The Door of the Cathedral
Carved in 1906 by Lodovico Pogliaghi, the central door is themed around stories from the life of Mary and is decorated with floral Gothic reliefs. Descent from the Cross, the Crucifixion, the Nativity of Jesus, the Visitation, Christ carrying the Cross and the Flagellation of Christ, Jesus taking his farewell of his Mother, the Annunciation, the Marriage of the Virgin and the Nativity of the Virgin Mary are depicted in the bas relieves from left to right and from top to bottom.
Church of St. Gottardo
Located within walking distance from Piazza Duomo, the Church of San Gottardo has been active since 1336. Featuring a combination of Lombard Gothic, Baroque and Neoclassical style, the church and its bell tower are very quaint and charming. The church also has notable artworks and frescoes including the works of Puccio Capanna or Stefano, one of Giotto’s pupils.
Duomo Archaeological Complex
The Duomo Archaeological Complex is home to several antique churches and sites which hark back to early Christianity in Milan. The prominent sites within the Duomo complex include the ancient centre of Christian religion, Basilica Vetus and the Baptistery of Santo Stefano alle fonti, Basilica di Santa Tecla, Baptistery of San Giovanni alle fonti and Basilica di Santa Maria Maggiore.
Visiting Duomo di Milano - Practical Information
- Milan Cathedral is open daily from 8 AM - 7 PM. Last admission at 6:10 PM.

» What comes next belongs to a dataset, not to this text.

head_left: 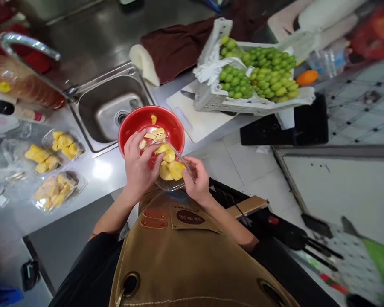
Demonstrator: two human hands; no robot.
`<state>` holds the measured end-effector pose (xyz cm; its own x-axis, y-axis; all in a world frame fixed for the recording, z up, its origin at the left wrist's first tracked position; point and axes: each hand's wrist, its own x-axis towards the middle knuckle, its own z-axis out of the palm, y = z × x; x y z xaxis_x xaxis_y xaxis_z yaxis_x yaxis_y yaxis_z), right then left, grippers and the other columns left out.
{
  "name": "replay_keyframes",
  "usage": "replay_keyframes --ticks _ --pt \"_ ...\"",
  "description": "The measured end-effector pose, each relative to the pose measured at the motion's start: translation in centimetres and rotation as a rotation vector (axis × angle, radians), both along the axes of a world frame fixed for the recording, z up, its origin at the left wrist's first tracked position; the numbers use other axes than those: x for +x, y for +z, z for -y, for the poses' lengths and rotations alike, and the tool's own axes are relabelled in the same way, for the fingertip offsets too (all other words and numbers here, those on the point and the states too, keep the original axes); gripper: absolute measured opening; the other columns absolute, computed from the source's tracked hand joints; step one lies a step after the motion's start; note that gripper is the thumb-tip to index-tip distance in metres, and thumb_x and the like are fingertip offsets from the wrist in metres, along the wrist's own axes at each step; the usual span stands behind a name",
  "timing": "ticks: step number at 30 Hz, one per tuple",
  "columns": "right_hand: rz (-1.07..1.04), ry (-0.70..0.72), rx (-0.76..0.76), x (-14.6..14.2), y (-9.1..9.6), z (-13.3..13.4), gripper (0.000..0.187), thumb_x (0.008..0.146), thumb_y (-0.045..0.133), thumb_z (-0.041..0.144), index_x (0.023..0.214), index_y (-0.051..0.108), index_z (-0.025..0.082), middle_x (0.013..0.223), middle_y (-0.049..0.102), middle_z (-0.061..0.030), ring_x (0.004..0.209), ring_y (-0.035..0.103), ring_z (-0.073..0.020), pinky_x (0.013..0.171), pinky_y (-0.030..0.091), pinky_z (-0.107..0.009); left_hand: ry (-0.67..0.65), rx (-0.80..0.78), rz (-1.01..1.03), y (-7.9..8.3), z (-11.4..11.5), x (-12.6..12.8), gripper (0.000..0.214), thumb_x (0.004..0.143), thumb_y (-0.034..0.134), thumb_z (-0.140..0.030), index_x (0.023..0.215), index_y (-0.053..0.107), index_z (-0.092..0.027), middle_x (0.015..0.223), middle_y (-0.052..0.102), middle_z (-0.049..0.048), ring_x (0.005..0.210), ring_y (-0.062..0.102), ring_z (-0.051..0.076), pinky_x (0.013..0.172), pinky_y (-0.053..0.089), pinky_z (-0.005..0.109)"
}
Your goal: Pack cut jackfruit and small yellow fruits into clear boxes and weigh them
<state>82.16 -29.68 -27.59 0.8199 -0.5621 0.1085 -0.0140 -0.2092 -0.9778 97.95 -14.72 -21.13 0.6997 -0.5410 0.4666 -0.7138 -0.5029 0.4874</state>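
Note:
My right hand (pixel 196 179) grips the right edge of a clear plastic container (pixel 169 186), its thumb near the fruit. Inside lie several yellow fruit pieces (pixel 170 168) that look like jackfruit. My left hand (pixel 139 164) is curved over the container's left side, thumb and index finger at its rim; whether a piece of fruit is between them is hidden. Just beyond, and partly under the container, a red bowl (pixel 176 123) holds more yellow pieces (pixel 159 133). It stands at the counter's edge, beside the sink.
A steel sink (pixel 107 111) with a faucet (pixel 32 40) lies behind the bowl. Packed fruit trays (pixel 56 189) stand left. To the right are a white cutting board (pixel 195 123) and a white crate (pixel 211 96) of green grapes (pixel 259 72). A brown cloth (pixel 173 51) lies behind.

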Motion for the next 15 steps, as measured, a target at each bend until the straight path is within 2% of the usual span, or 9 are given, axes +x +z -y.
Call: replay_keyframes --ticks 5,7,11,15 --pt "0.046 -0.276 -0.149 -4.1 0.5 3.2 0.030 0.109 0.061 0.035 0.137 0.071 0.030 0.124 0.080 -0.0107 0.108 0.080 -0.0274 0.083 0.071 -0.041 -0.263 0.084 -0.012 0.7 8.1 -1.0 0.014 0.105 0.072 -0.029 0.116 0.078 -0.024 0.153 0.065 0.0141 0.143 0.059 0.036 0.120 0.050 0.064" --pt "0.060 -0.381 -0.148 -6.0 0.7 5.1 0.029 0.109 0.060 0.037 0.134 0.073 0.029 0.123 0.080 -0.0109 0.107 0.079 -0.0276 0.082 0.070 -0.042 -0.365 0.130 -0.024 0.9 11.8 -2.2 0.016 0.106 0.071 -0.033 0.115 0.080 -0.023 0.151 0.066 0.0155 0.139 0.061 0.036 0.118 0.051 0.062" --pt "0.029 -0.520 0.046 -10.5 0.0 10.4 0.034 0.108 0.062 0.047 0.132 0.073 0.026 0.123 0.082 -0.0113 0.107 0.081 -0.0280 0.087 0.070 -0.044 -0.494 0.148 0.006 1.4 19.7 -6.2 0.022 0.106 0.070 -0.037 0.120 0.079 -0.022 0.149 0.067 0.0161 0.137 0.061 0.036 0.118 0.051 0.060" --pt "0.099 -0.623 0.181 -15.7 -0.7 17.6 0.037 0.106 0.064 0.055 0.129 0.073 0.027 0.123 0.083 -0.0099 0.108 0.080 -0.0278 0.091 0.069 -0.045 -0.579 0.156 0.043 2.1 28.7 -12.5 0.030 0.102 0.077 -0.043 0.125 0.077 -0.025 0.154 0.064 0.0149 0.144 0.055 0.038 0.124 0.046 0.064"
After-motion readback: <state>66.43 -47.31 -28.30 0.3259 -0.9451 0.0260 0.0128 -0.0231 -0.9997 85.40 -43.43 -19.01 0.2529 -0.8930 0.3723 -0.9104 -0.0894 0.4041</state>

- Milan Cathedral terraces are open daily from 9 AM - 7 PM except on Christmas and May 1st. Last admission at 6:10 PM.
- Santa Maria Annunciata in Camposanto Church is open from Monday to Friday from 12:30 PM - 2 PM.
- Duomo Museum and San Gottardo Church is open from 10 AM - 6 PM on all days except Wednesdays. Last admission at 5:10 PM.
- St.Stefano Baptistery is open daily from 9 AM - 6 PM. Entrance through north elevator.
- The archaeological area is open daily from 9 AM - 7 PM. Last admission at 6:10 PM.
- The Crypt of Saint Charles is open from Monday to Friday from 11 AM - 5:30 PM, on Saturdays between 11 AM - 5 PM and on Sundays between 1:30 PM and 3:30 PM. Last admission is 30 minutes before closing.
By Train : Duomo Complex is well connected by metro.
• From the Central Station, take the Yellow Underground M3 line to Duomo.
• From Cadorna Station, take the Red Underground M1 line to Duomo.
• From Garibaldi Station, take the Green Underground M2 to Cadorna. From here you’ll have to take the Red Underground M1 to the Duomo.
By Tram : Milan Duomo can be reached via the following trams.
• In Tram 15, you can get-off at Piazza Via Fontana Stop.
• In Tram 2 and Tram 14, you can get-off at the Via Torino Stop.
• In Tram 16, Tram 24 and Tram 27, you can get-off at the Via Mazzini Stop.
The Milan Cathedral is a religious attraction, and as a result modest clothing is a compulsion. Knees and shoulders must be covered by both men and women at all points in time on your visit to the Duomo.
Museo del Duomo & Church of St.Gottardo
The Museo del Duomo is not located within the Duomo. It is located a 2-minute walk away in a building facing the Duomo next to the Palazzo Reale. The Church of St. Gottardo is located a 5-minute walk away in Corte.